Doctor of Philosophy (PhD)


Computer Science

First Advisor

Robin Dowell

Second Advisor

Debra S. Goldberg

Third Advisor

Larry E. Hunter

Fourth Advisor

Jordan Boyd-Graber

Fifth Advisor

Daniel Weaver


his thesis examines the role of computational methods in identifying the motifs utilized by RNA binding proteins (RBPs). RBPs play an important role in post-transcriptional regulation and identify their targets in a highly specific fashion through recognition of primary sequence and/or secondary structure thus making the prediction a complex problem.

I applied the existing k-spectrum kernel method to a support vector machine and verified the published binding sites of two RBPs: Human antigen R (HuR) and Tristetraprolin (TTP). These RBPs exhibit opposing effects to the bound messenger RNA (mRNA) transcript but have similar binding preferences. Additional feature engineering highlighted the U-rich binding preference for HuR and AU-rich binding preference for TTP. I extended the k-spectrum kernel method to incorporate domain adaptation and identified binding preferences specific to each RBP as well as identified binding sites that were shared by the RBPs. The predicted k-mers correctly identified U/CU-rich k-mers specific to HuR and AU-rich k-mers specific to TTP, as well as exposed the k-mers that were shared by these RBPs.

In order to assess the performance of computational methods used to predict RBP targets, I developed a Python framework called the PySG. This framework generates custom biologically relevant datasets by embedding either primary sequence-based or secondary structure-based motifs followed by benchmarking computational methods on the generated sequences.
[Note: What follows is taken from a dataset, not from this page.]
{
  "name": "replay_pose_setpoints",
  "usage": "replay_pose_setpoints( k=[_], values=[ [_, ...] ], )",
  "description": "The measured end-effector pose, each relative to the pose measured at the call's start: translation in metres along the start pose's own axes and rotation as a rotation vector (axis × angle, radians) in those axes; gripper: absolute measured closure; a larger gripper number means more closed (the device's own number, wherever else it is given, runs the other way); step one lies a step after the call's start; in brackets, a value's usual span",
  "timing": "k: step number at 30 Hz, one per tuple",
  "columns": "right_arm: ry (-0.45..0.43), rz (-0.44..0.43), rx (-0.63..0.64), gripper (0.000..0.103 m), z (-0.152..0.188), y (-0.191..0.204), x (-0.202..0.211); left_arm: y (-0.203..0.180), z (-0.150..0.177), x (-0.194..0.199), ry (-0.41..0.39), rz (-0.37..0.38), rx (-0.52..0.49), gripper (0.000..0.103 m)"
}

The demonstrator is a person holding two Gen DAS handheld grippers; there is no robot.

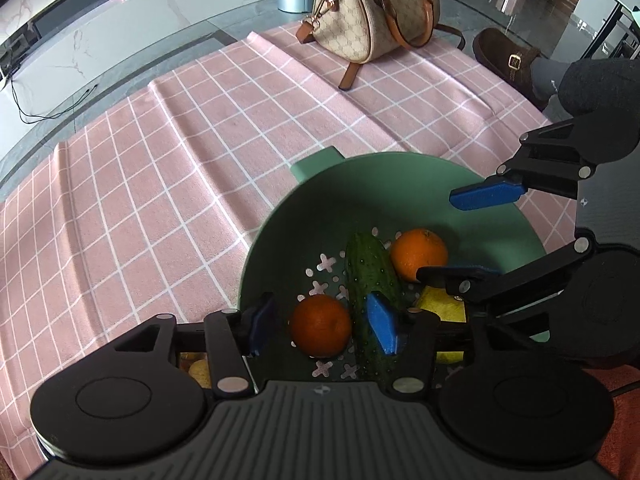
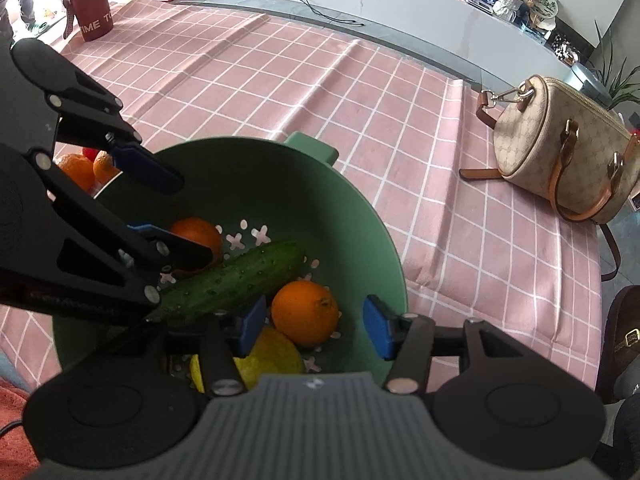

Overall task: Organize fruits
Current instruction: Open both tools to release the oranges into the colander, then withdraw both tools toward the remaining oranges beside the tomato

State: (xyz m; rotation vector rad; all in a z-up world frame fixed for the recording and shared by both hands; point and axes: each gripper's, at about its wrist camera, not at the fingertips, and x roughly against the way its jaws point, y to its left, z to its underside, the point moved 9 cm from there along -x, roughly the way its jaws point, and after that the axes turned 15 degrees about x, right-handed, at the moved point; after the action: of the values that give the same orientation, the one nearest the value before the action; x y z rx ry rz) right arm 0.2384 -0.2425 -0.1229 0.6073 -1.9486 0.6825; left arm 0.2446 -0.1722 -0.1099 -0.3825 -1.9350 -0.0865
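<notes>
A green colander bowl (image 1: 360,200) (image 2: 320,200) on the pink checked cloth holds a cucumber (image 1: 366,272) (image 2: 240,276), two oranges (image 1: 418,254) (image 1: 320,324) (image 2: 306,312) (image 2: 198,234) and a lemon (image 1: 440,306) (image 2: 274,354). My left gripper (image 1: 324,324) is open, its fingers either side of the near orange, above it. My right gripper (image 2: 314,326) is open over the other orange and enters the left wrist view (image 1: 472,232) from the right. The left gripper shows in the right wrist view (image 2: 176,216) at the left.
A beige handbag (image 1: 372,8) (image 2: 560,152) stands at the far edge of the cloth. More oranges (image 2: 80,168) lie left of the bowl. A red-brown bucket (image 2: 90,4) stands far left. A shoe (image 1: 508,60) is beside the cloth.
</notes>
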Motion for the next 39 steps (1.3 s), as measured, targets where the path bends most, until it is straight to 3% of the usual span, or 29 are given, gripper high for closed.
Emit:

To test-drive the PySG framework, the k-spectrum kernel method and Discriminative Regular Expression Motif Elicitation (DREME) were included in the framework and their performance was benchmarked on generated datasets. Benchmarking results demonstrate that the k-spectrum kernel method correctly identifies primary sequence binding sites, whereas DREME performs better when the binding sites involve secondary structure. The k-spectrum kernel considers only k-mers, which are indicative of primary sequence, while DREME allows wildcard characters when identifying motifs which implicitly captures covariation present in secondary structure binding sites. The novelty of the framework is the ability to generate sequences that mimic various biologically relevant conditions. This allows bioinformaticians to select the right computational method based on the type of dataset they have on hand. This makes the PySG a valuable contribution to the field of bioinformatics.